Junto con normalistas entregan volantes a los conductores, en los que denuncian que a casi 12 años de la desaparición, “no hay claridad” sobre el paradero de los jóvenes.

“Las propias autoridades reconocen que la desaparición de nuestros hijos es ‘un crimen de Estado’, pero aún así no quieren avanzar en las investigaciones”, exponen. 

Señalan que mientras las indagatorias “se encuentran estancadas”, el Ejército “no se ha tocado”, tampoco se tiene avance de los dispositivos telefónicos de los estudiantes y “no camina la extradición de Tomás Zerón, artífice de la mentira histórica; y Ulises Bernabé, quien fue el juez de barandilla de Iguala en 2014”.

Paso libre en la caseta de Tlalpan

Previamente, estudiantes normalistas arribaron alrededor de las 11 de la mañana a la caseta de Tlalpan, en donde bloquean la mayoría de los accesos y salidas de la Ciudad de México. 

Los jóvenes con el rostro cubierto sólo han habilitado dos salidas y entradas, en las que han levantado las plumas para dar el paso libre a los automovilistas.

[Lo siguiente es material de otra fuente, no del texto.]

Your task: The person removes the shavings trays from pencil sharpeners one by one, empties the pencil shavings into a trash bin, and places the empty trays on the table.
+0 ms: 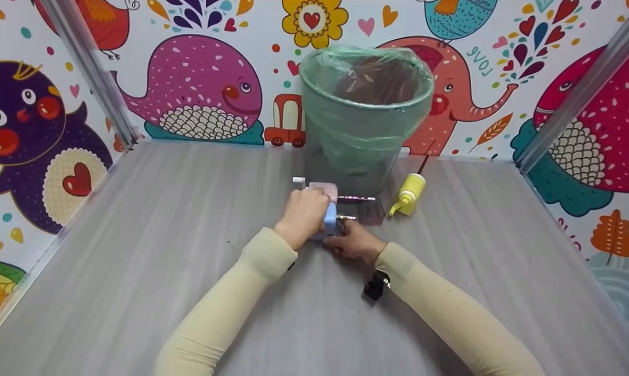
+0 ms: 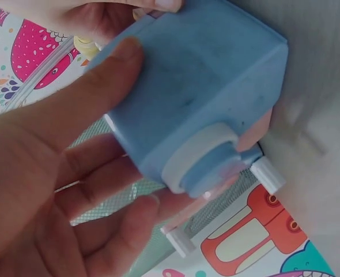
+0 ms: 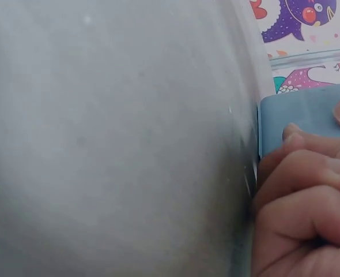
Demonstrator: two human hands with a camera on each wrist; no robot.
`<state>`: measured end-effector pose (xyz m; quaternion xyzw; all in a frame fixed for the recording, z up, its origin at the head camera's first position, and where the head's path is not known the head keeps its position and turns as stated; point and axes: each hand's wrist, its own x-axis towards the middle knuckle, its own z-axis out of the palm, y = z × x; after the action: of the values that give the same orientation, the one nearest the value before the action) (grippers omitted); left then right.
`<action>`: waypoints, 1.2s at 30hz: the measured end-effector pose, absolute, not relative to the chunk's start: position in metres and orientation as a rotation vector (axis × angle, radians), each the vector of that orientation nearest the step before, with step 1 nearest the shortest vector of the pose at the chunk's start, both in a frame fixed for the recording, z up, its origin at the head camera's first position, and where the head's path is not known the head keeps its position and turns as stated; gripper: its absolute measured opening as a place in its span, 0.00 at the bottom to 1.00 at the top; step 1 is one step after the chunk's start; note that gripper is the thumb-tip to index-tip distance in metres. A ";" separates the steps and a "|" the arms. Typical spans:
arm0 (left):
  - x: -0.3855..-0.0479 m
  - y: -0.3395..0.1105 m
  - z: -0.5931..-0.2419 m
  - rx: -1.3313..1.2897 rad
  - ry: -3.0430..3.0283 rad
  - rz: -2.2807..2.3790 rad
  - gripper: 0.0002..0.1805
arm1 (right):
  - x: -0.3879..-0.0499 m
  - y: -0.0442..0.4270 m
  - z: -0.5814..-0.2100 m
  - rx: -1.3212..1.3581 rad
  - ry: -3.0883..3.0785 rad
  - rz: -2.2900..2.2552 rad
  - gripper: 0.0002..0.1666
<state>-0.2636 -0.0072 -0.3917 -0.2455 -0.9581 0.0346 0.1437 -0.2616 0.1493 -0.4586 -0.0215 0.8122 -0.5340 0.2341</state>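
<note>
A blue hand-crank pencil sharpener point(image 2: 216, 63) is gripped by my left hand point(image 1: 304, 216), thumb on one side and fingers around the other. Its crank carries a white knob point(image 2: 268, 176). At the sharpener's opposite end, my right hand point(image 1: 358, 241) has curled fingers against the blue body, partly hiding what they pinch. Close beyond stands a pink pencil sharpener point(image 1: 322, 189), with a patterned pencil point(image 1: 364, 198) reaching out to its right. A shorter patterned stick point(image 1: 347, 217) shows above my right hand. Beside these lies a dark see-through box point(image 1: 370, 213).
Behind the sharpeners stands a bin point(image 1: 353, 180) lined with a green bag point(image 1: 366, 125). To the right are a yellow squeeze bottle point(image 1: 412, 189) and a thin dark stick point(image 1: 423, 164). Patterned panels point(image 1: 199, 89) border the grey table point(image 1: 178, 209).
</note>
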 end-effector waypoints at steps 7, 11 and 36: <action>-0.265 -0.007 -0.391 -0.704 -2.754 0.096 0.25 | -0.261 0.149 -0.457 -0.097 2.248 -1.425 0.08; -0.265 -0.006 -0.390 -0.689 -2.773 0.102 0.25 | -0.261 0.149 -0.456 -0.123 2.269 -1.394 0.07; -0.263 -0.007 -0.392 -0.689 -2.761 0.108 0.26 | -0.261 0.149 -0.461 -0.239 2.339 -1.278 0.05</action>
<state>-0.2629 -0.0070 -0.3922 -0.2394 -0.9591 0.0375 0.1463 -0.2607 0.1489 -0.4610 -0.0867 0.8506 -0.4645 0.2307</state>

A la distancia se han desplegado elementos de la Secretaría de Seguridad Ciudadana, algunos de los cuales portan escudos y extintores; igualmente se encuentran policías de tránsito, así como personal de la Comisión Nacional de los Derechos Humanos.

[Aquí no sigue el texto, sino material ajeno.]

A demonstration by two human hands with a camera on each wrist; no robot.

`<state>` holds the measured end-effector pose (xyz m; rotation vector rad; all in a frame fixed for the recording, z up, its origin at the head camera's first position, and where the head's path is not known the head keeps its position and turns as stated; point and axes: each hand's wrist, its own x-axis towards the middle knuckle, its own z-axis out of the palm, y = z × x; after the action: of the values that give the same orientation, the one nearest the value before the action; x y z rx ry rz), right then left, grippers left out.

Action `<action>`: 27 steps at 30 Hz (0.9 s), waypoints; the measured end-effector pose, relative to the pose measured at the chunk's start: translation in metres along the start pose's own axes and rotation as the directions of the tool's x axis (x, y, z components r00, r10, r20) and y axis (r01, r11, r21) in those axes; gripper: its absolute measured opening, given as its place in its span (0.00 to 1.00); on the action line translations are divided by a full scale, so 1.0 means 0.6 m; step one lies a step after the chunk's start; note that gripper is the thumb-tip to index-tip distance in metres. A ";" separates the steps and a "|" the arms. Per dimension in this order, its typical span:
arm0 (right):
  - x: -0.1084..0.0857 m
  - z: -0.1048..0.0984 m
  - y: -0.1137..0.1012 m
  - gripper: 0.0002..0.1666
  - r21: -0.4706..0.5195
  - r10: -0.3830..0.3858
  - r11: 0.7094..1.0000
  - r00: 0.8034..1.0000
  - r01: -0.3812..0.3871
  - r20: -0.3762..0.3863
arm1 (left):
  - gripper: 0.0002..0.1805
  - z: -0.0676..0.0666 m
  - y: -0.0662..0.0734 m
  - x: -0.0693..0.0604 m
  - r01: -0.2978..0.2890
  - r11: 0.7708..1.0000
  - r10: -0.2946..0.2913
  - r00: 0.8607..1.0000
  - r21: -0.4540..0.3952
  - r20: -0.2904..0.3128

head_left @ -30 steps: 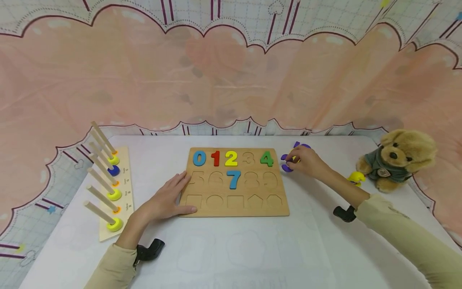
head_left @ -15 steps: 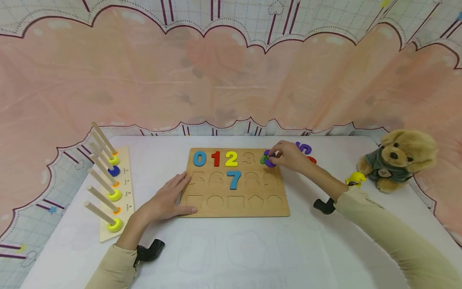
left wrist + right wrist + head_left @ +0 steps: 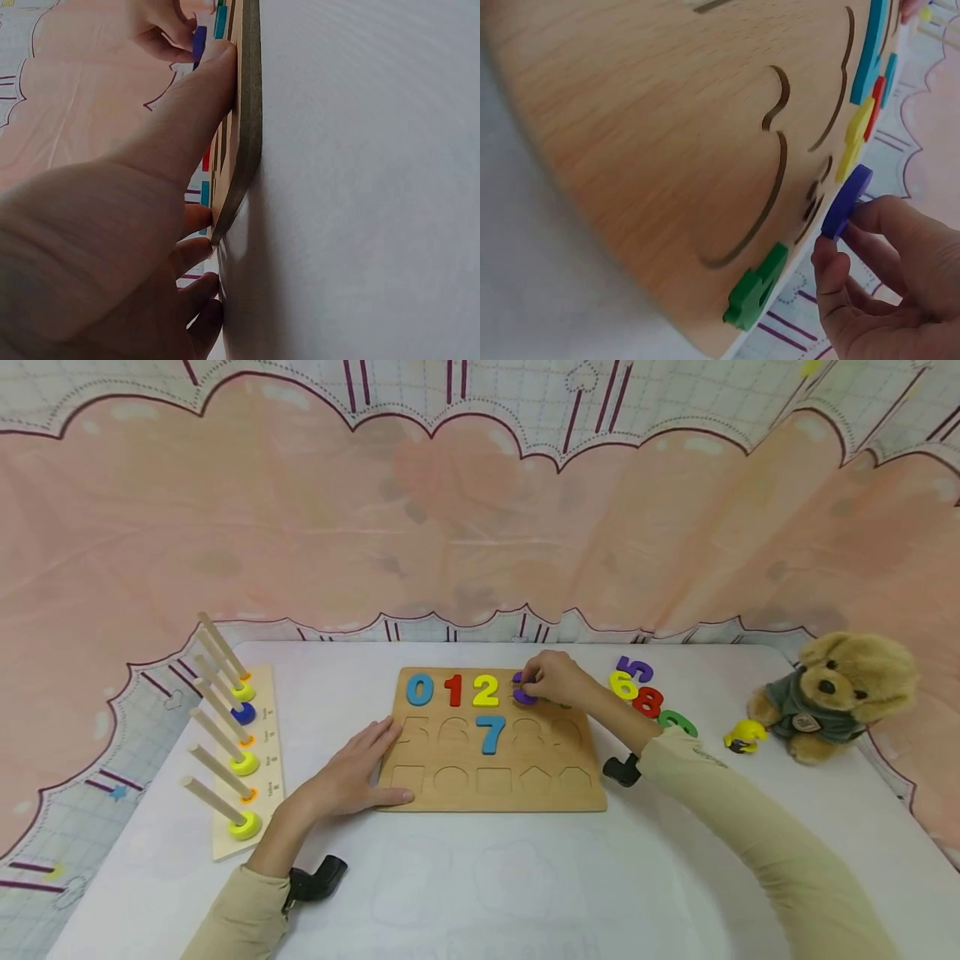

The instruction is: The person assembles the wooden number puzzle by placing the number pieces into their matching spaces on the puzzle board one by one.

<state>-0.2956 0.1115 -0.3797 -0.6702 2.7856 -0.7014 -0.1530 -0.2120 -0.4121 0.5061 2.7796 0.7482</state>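
A wooden number board (image 3: 431, 758) lies on the white table. My right hand (image 3: 558, 681) pinches a purple number 3 (image 3: 846, 201) between thumb and fingers. In the head view it is over the top-row recess between the yellow 2 (image 3: 486, 691) and the green 4 (image 3: 756, 289). The right wrist view shows the piece tilted and raised above its outline. My left hand (image 3: 347, 777) rests on the board's left edge with extended fingers, its thumb at the lower left corner. A blue 0 (image 3: 419, 690), a red 1 (image 3: 453, 690) and a blue 7 (image 3: 491, 735) sit on the board.
Right of the board lie a purple 5 (image 3: 635, 669), a yellow 6 (image 3: 624, 686), a red 8 (image 3: 648, 702) and a green number (image 3: 678, 723), partly hidden by the sleeve. A yellow toy (image 3: 746, 735) and teddy bear (image 3: 832, 697) stand farther right. At left is a peg stand (image 3: 272, 760).
My right hand has moved left from the loose numbers to above the board's top row, carrying the purple 3. The loose numbers it covered now show. My left hand has stayed on the board.
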 end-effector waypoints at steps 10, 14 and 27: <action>0.009 0.013 -0.007 0.09 -0.049 0.010 0.999 1.000 -0.010 0.013 | 0.55 -0.001 0.003 0.001 0.004 1.000 -0.004 1.000 0.014 0.001; 0.013 0.013 -0.013 0.09 -0.076 0.038 0.996 0.999 -0.036 0.030 | 0.55 -0.001 0.001 0.001 0.009 1.000 -0.009 1.000 0.014 0.004; 0.024 0.016 -0.018 0.20 -0.165 0.093 0.983 0.994 -0.083 0.054 | 0.56 -0.001 -0.001 0.002 0.015 1.000 -0.015 1.000 0.007 0.012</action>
<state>-0.3013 0.0926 -0.3839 -0.5809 2.8165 -0.4332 -0.1542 -0.2124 -0.4120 0.4890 2.7725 0.7294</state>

También, permanece en las inmediaciones el subsecretario de Derechos Humanos, Población y Migración de la Secretaría de Gobernación, Arturo Medina.

Los accesos y salidas fueron bloqueados por los jóvenes con bolardos de plástico. 

Se espera el arribo de los padres y madres de los 43 normalistas de Ayotzinapa desaparecidos en 2014, quienes anunciaron que hoy llevarían a cabo esta protesta para exigir que se siga investigando lo sucedido la noche del 26 y 27 de septiembre en Iguala y dar con el paradero de sus hijos.